◆ **The problem**
Your job is to retype the whole listing exactly.

◆ **Available data**

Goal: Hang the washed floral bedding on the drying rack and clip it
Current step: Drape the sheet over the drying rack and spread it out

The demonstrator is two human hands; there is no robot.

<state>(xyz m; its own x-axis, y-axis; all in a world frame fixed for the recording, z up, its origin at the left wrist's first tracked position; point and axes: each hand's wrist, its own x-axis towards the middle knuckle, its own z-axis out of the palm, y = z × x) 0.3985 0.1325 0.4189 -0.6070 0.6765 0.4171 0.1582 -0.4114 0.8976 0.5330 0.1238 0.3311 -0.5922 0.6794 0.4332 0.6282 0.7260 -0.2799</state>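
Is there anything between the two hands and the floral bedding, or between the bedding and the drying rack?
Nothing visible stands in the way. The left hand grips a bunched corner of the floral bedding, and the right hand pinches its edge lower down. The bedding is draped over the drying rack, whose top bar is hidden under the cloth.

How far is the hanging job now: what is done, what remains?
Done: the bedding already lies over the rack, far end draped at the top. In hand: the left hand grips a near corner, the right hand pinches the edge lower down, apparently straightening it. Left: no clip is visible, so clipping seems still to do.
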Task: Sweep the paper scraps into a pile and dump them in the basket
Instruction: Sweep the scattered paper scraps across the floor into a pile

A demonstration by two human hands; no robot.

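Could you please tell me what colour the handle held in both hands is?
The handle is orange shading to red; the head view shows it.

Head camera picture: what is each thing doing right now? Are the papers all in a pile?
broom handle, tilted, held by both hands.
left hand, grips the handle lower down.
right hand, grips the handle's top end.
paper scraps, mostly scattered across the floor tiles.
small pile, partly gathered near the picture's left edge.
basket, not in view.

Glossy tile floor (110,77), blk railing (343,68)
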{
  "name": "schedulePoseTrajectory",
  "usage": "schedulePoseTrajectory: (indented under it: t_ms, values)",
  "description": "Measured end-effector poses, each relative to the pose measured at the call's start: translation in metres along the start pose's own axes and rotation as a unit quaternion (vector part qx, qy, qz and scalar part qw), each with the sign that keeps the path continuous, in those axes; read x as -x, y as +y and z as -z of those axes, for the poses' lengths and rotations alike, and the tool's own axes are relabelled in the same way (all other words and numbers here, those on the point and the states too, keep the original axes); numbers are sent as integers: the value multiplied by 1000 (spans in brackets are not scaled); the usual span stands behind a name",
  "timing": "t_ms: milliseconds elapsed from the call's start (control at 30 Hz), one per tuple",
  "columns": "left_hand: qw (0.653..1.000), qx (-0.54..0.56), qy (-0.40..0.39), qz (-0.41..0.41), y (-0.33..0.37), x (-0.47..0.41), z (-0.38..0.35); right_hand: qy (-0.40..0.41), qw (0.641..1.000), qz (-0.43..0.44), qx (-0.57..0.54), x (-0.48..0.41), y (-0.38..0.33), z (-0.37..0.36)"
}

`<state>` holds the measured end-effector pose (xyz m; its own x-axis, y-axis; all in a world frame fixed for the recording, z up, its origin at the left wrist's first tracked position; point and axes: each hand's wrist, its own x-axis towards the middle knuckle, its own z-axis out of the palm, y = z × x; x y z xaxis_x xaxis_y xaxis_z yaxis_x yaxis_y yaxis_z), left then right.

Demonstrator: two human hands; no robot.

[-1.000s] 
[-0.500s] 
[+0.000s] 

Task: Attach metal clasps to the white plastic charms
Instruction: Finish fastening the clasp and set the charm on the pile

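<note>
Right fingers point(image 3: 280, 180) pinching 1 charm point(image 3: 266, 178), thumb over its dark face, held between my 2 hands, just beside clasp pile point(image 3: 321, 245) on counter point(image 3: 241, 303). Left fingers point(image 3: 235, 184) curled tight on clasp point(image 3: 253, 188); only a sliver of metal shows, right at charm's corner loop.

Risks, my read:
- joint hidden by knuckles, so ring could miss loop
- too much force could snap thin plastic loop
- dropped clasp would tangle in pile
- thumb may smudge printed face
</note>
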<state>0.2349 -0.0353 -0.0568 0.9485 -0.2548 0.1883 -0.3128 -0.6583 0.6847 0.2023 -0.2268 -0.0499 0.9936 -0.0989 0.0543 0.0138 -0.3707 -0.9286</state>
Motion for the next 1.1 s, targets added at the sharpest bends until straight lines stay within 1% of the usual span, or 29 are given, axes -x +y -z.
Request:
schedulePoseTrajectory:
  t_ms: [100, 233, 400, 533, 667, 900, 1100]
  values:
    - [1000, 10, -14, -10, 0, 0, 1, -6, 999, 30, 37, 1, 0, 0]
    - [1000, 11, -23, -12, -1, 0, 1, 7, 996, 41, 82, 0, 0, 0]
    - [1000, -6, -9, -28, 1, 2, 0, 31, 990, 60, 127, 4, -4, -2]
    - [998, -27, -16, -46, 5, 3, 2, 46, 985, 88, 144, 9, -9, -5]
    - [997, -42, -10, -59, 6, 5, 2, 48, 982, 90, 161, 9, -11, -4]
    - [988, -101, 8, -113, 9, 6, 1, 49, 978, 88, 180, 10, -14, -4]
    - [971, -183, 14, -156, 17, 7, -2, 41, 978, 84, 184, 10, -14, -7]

◆ **Response box**
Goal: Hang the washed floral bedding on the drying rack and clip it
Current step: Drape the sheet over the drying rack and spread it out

The demonstrator is two human hands; there is no robot.

<state>(xyz m; its own x-axis, y-axis; all in a world frame fixed for the recording, z up, its origin at the left wrist's first tracked position; point and axes: each hand's wrist, its own x-axis towards the middle knuckle, its own z-axis out of the palm, y = z × x) 0.3985 0.1325 0.4189 -0.6070 0.6765 0.4171 0.1582 -0.4114 0.8976 0.5330 0.1238 0.3311 -0.5922 0.6794 0.4332 0.6282 0.7260 -0.2799</state>
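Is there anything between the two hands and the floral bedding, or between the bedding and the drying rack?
Nothing visible stands in the way. The left hand grips a bunched corner of the floral bedding, and the right hand pinches its edge lower down. The bedding is draped over the drying rack, whose top bar is hidden under the cloth.

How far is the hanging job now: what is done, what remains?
Done: the bedding already lies over the rack, far end draped at the top. In hand: the left hand grips a near corner, the right hand pinches the edge lower down, apparently straightening it. Left: no clip is visible, so clipping seems still to do.
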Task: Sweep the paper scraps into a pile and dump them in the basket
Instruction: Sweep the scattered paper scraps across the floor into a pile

A demonstration by two human hands; no robot.

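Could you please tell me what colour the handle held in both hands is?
The handle is orange shading to red; the head view shows it.

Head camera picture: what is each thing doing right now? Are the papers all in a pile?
broom handle, tilted, held by both hands.
left hand, grips the handle lower down.
right hand, grips the handle's top end.
paper scraps, mostly scattered across the floor tiles.
small pile, partly gathered near the picture's left edge.
basket, not in view.

Glossy tile floor (110,77), blk railing (343,68)
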{
  "name": "schedulePoseTrajectory",
  "usage": "schedulePoseTrajectory: (indented under it: t_ms, values)",
  "description": "Measured end-effector poses, each relative to the pose measured at the call's start: translation in metres along the start pose's own axes and rotation as a unit quaternion (vector part qx, qy, qz and scalar part qw), each with the sign that keeps the path continuous, in those axes; read x as -x, y as +y and z as -z of those axes, for the poses' lengths and rotations alike, and the tool's own axes are relabelled in the same way (all other words and numbers here, those on the point and the states too, keep the original axes); numbers are sent as integers: the value multiplied by 1000 (spans in brackets are not scaled); the usual span stands behind a name",
  "timing": "t_ms: milliseconds elapsed from the call's start (control at 30 Hz), one per tuple",
  "columns": "left_hand: qw (0.653..1.000), qx (-0.54..0.56), qy (-0.40..0.39), qz (-0.41..0.41), y (-0.33..0.37), x (-0.47..0.41), z (-0.38..0.35); right_hand: qy (-0.40..0.41), qw (0.641..1.000), qz (-0.43..0.44), qx (-0.57..0.54), x (-0.48..0.41), y (-0.38..0.33), z (-0.37..0.36)"
}

`<state>` holds the measured end-effector pose (xyz m; its own x-axis, y-axis; all in a world frame fixed for the recording, z up, its origin at the left wrist's first tracked position; point and axes: each hand's wrist, its own x-axis towards the middle knuckle, its own z-axis out of the palm, y = z × x; x y z xaxis_x xaxis_y xaxis_z yaxis_x yaxis_y yaxis_z), left then right.

Demonstrator: two human hands; no robot.

[-1.000s] 
[-0.500s] 
[+0.000s] 

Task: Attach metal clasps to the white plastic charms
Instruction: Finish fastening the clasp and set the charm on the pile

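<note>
Right fingers point(image 3: 280, 180) pinching 1 charm point(image 3: 266, 178), thumb over its dark face, held between my 2 hands, just beside clasp pile point(image 3: 321, 245) on counter point(image 3: 241, 303). Left fingers point(image 3: 235, 184) curled tight on clasp point(image 3: 253, 188); only a sliver of metal shows, right at charm's corner loop.

Risks, my read:
- joint hidden by knuckles, so ring could miss loop
- too much force could snap thin plastic loop
- dropped clasp would tangle in pile
- thumb may smudge printed face
</note>
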<state>0.2349 -0.0353 -0.0568 0.9485 -0.2548 0.1883 -0.3128 -0.6583 0.6847 0.2023 -0.2268 -0.0499 0.9936 -0.0989 0.0543 0.0138 -0.3707 -0.9286</state>
Motion for the next 1.1 s, targets added at the sharpest bends until straight lines stay within 1% of the usual span, or 29 are given, axes -x +y -z.
Request:
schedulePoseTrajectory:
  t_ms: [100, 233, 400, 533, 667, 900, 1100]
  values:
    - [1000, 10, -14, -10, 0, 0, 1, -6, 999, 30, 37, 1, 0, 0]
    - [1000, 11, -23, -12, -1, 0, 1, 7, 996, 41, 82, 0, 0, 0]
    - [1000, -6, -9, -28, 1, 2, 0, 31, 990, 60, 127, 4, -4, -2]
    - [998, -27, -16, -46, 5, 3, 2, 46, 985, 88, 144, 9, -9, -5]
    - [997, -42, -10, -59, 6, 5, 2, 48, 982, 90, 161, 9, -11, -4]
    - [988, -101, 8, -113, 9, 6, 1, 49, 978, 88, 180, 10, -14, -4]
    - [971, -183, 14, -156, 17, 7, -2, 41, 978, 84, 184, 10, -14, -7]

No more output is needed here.